In the 1930’s Egmont was a hideout for bootleggers based on Baker’s recording. He said U.S. customs were after them but couldn’t get them out of the vacant buildings, so they decided to light the grass on fire and smoke them out. The blaze was so big you could see it in Ybor City and 35 buildings were destroyed. Eventually, the army came back and destroyed the rest.

In the 40’s the island was used as a training base for the Coast Guard. They had a rifle range which is now washed out in the west coast waterway, but one can still sometimes find ammunition on the beach.

Coast Guard remained with the operations of the light tower and radio beacon that transmitted Morse code. For years, aircraft flew and found destinations based on that radio beacon.

In 1974, the southern third of the island was made into a National Wildlife Refuge (5 acres).

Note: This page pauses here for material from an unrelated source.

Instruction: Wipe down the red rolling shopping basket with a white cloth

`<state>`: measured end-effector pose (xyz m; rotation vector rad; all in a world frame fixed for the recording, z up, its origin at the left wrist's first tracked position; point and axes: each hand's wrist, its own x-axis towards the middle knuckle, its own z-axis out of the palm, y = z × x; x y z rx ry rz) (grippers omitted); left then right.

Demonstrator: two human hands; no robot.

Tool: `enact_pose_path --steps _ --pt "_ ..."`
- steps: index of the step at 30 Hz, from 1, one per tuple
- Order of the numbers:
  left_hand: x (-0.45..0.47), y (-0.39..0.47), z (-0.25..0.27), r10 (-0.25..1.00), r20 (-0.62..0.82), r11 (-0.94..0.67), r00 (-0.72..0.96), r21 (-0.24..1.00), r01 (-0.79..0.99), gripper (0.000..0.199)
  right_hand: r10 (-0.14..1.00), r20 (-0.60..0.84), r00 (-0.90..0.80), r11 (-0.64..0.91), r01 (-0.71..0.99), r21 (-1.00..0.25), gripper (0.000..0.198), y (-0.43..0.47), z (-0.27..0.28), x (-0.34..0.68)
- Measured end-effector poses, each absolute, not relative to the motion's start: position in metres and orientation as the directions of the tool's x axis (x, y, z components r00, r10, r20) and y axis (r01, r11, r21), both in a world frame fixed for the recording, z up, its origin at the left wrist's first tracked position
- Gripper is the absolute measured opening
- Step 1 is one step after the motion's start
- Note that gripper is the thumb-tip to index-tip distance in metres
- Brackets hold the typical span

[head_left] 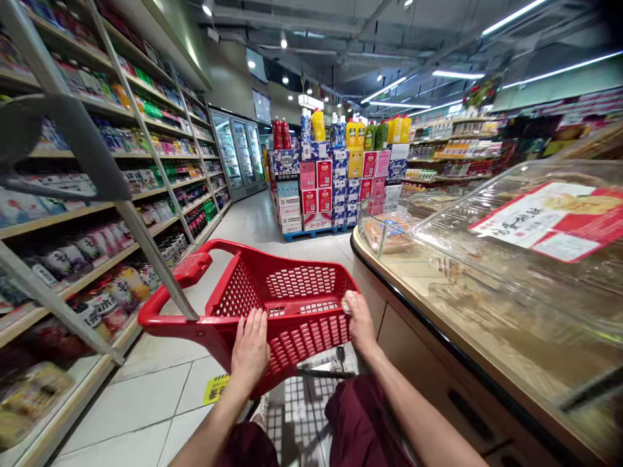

In the late eighties, the largest military/civilian operation in the history of the United States was held at Egmont. Roberta Cole was instrumental in putting it together and in a joint effort between the FWCC and the Florida Park Service, they removed over 72 tons of trash from the island. Shortly after, it was made a State Park.

 The lighthouse

Manatee County Historical Archives

Today, tourists are free to roam the brick streets and clime the walls of the old forts. Sailboats and powerboats picnic on the weekends and snorkle and gophers still roam the arid terrain (but are now protected from consumption).The lighthouse still serves its duty as a vital navigation aid.

”I know when I go heading home I have got the biggest yard light at night of anybody in the neighborhood. I will look for that light and regardless of what my radar says or what my compass says or the loran says, until I see that light and my relative position to that light, I don’t feel at ease cutting across the flats or coming from the bridge or anything else,“ said Baker.